Editore: FrancoAngeli
Anno: 2019
Pagine: 190
I lettori di questa Rubrica sanno che essa non prende in esame solo testi appena pubblicati, ma – rimediando il curatore della Rubrica stessa ad una disattenzione bibliografica, sempre possibile nel mare magnum delle pubblicazioni – “ripesca” anche opere non recentissime, purchè significative e – nell’auspicio del medesimo curatore distratto – utili al lettore. E’ il caso di questo lavoro a più mani, che opportunamente fa il punto sugli studi relativi alla paternità e ci aggiorna non con “scoperte” rivoluzionarie ma con ricerche, dati, riflessioni recenti. Il che periodicamente si rende quantomai opportuno a chi voglia seguire la materia.

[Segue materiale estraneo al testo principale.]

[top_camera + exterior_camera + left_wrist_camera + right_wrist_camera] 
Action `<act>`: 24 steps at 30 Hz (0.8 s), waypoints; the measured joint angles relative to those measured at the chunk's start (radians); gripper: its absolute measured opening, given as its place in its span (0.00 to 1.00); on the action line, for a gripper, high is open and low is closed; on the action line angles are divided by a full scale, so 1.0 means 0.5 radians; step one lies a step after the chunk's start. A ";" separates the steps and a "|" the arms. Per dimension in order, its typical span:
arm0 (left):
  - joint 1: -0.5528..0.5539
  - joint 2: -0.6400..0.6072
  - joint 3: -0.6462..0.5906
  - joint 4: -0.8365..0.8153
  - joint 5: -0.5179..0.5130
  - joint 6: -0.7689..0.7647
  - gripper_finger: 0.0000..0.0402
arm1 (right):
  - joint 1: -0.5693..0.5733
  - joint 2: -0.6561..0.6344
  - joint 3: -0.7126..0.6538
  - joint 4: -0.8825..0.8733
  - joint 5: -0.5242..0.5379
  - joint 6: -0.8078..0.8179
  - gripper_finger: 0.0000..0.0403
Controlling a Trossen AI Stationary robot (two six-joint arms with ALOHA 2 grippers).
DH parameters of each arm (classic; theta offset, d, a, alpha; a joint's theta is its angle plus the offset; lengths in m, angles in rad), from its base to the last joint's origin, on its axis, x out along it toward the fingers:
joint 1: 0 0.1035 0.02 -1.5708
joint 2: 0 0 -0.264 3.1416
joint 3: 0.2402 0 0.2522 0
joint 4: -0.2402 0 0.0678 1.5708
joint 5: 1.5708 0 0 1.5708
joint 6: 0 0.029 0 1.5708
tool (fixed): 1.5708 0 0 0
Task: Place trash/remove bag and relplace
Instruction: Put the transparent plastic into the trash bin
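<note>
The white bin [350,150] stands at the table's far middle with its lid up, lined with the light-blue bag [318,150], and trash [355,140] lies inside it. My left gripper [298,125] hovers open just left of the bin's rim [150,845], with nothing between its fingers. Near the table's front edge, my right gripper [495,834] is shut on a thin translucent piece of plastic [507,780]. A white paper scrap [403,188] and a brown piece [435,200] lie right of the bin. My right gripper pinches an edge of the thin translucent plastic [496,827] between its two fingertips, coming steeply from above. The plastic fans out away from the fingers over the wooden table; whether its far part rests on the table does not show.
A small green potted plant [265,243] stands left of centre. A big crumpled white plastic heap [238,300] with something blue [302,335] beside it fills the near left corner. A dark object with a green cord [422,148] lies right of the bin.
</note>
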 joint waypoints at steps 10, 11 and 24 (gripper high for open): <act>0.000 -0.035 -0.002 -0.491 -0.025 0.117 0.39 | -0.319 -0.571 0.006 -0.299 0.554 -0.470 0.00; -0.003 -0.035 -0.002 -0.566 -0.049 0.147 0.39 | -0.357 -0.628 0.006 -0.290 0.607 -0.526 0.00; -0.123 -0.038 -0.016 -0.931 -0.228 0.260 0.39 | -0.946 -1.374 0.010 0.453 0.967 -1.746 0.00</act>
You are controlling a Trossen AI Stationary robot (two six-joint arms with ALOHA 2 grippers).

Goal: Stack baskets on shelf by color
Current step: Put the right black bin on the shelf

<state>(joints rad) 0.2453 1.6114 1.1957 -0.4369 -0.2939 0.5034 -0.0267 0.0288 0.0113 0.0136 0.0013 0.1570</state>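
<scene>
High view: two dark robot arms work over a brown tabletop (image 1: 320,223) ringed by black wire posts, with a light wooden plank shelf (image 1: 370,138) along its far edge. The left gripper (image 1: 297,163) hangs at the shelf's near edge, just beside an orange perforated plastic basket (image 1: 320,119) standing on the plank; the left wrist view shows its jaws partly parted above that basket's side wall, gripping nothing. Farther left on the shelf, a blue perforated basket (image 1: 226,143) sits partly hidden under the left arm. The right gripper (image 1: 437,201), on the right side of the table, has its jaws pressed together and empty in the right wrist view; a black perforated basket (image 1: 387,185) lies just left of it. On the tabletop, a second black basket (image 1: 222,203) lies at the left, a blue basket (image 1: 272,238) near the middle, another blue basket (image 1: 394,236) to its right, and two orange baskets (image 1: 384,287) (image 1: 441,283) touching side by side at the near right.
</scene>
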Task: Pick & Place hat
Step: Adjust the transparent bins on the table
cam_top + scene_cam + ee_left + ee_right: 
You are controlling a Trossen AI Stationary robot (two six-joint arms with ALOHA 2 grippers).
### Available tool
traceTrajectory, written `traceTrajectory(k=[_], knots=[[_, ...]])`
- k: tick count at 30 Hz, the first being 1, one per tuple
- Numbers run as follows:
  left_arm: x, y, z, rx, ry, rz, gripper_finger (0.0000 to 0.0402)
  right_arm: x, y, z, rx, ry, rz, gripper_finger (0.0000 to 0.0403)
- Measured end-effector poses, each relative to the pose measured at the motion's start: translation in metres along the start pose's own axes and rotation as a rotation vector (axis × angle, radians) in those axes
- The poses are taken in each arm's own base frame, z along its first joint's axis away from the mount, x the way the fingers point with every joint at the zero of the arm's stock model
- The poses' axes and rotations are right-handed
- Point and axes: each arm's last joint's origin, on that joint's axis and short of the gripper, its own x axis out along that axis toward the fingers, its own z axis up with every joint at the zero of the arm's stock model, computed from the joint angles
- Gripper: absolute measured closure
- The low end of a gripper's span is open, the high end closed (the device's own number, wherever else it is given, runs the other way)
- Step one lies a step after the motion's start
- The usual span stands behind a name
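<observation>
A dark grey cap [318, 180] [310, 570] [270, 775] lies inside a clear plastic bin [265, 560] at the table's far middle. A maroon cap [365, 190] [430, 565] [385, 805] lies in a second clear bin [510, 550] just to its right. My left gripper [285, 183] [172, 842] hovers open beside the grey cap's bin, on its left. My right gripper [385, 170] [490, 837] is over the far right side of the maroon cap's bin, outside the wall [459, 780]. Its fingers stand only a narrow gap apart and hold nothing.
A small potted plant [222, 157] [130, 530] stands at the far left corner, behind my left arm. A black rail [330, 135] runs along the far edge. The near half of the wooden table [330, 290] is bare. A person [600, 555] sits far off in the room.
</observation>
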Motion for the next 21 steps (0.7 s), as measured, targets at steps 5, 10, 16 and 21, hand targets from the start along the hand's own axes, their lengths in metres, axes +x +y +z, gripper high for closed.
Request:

Gli Autori – un folto gruppo fra psicologi, psicoterapeuti, psichiatri, educatori – si sono divisi il compito trattando l’ampio tema in otto capitoli. Tutti interessanti e proficui, ma naturalmente la mia attenzione è stata attratta da quei capitoli che hanno preso in esame aspetti in passato più trascurati dalle ricerche “classiche”. Come quello sulla transizione alla paternità con i suoi possibili risvolti patologici, suddivisi dagli Autori in acting della paternità, psicosi puerperali paterne e Depressione Perinatale Paterna. O come quello relativo alla paternità adottiva: una genitorialità molto specifica, solitamente poco studiata rispetto alla maternità. E ancora: essere padre di un figlio con disabilità; le trasformazioni della famiglia, con il padre nella famiglia monogenitoriale; la paternità nella separazione e nel divorzio (con l’ascolto del minore, i nuovi partner, la consulenza tecnica d’ufficio…,). Un altro capitolo esamina brevemente la nozione di padre in Freud e Lacan, trasferendo la prospettiva lacaniana nel lavoro clinico con i bambini. Il libro si era aperto con la evoluzione storica della paternità; si chiude con riflessioni sulla crisi del principio paterno (la lacaniana “evaporazione” del padre). Ogni intervento, nel suo specifico argomento, rileva la assoluta necessità di una figura paterna. A questo punto mi sia permessa un’osservazione: ho parlato, come solitamente si usa, di Autori del libro, ma in realtà dovrei scrivere Autori e Autrici. E queste ultime sono la grande maggioranza (16 rispetto a 6). Notazione che non dovrebbe avere alcun senso, trattandosi di un lavoro scientifico, eppure a volte la “presunzione di genere”, anche nei lavori scientifici, condiziona la ricerca e vizia le riflessioni (gli esempi non mancano).
Mi sembra che le opinioni di tutti/tutte possano riassumersi in quanto è scritto nelle Conclusioni del secondo capitolo (quello sulla transizione alla paternità), ad opera di Monica Tosto, Iolanda Raciti, Alessandra Salerno: “Alla luce di quanto trattato, si ritiene che la figura paterna ricopra un ruolo di fondamentale importanza per la crescita di ogni bambino; tale figura inoltre, si costituisce come fulcro della famiglia, non è secondaria e di sfondo, rappresenta l’essenza stessa del nucleo familiare inteso come triade relazionale (madre-padre-bambino), e ad essa si ricollegano la salute e il benessere degli altri componenti”.